*INSTRUCTIONS FOR THE TASK:* Reproduce the material that follows, keeping every line exactly as it is.

*DATASET EXCERPT:*
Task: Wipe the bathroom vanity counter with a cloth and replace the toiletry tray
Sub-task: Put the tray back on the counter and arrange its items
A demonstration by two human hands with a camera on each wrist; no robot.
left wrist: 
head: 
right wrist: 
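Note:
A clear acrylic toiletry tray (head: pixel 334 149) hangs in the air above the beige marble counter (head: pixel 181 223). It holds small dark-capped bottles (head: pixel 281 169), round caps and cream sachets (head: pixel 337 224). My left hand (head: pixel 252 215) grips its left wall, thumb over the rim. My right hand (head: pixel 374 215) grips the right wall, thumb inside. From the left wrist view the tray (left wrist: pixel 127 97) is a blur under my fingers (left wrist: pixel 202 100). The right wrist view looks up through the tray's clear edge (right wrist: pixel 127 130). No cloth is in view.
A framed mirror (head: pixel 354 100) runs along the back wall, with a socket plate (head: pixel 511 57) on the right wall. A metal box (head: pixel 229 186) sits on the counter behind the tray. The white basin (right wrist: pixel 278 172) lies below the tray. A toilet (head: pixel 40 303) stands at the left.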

*RESPONSE TO THE TASK:*
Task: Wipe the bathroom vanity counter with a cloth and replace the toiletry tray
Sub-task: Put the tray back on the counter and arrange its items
A demonstration by two human hands with a camera on each wrist; no robot.
left wrist: 
head: 
right wrist: 
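Note:
A clear acrylic toiletry tray (head: pixel 334 149) hangs in the air above the beige marble counter (head: pixel 181 223). It holds small dark-capped bottles (head: pixel 281 169), round caps and cream sachets (head: pixel 337 224). My left hand (head: pixel 252 215) grips its left wall, thumb over the rim. My right hand (head: pixel 374 215) grips the right wall, thumb inside. From the left wrist view the tray (left wrist: pixel 127 97) is a blur under my fingers (left wrist: pixel 202 100). The right wrist view looks up through the tray's clear edge (right wrist: pixel 127 130). No cloth is in view.
A framed mirror (head: pixel 354 100) runs along the back wall, with a socket plate (head: pixel 511 57) on the right wall. A metal box (head: pixel 229 186) sits on the counter behind the tray. The white basin (right wrist: pixel 278 172) lies below the tray. A toilet (head: pixel 40 303) stands at the left.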

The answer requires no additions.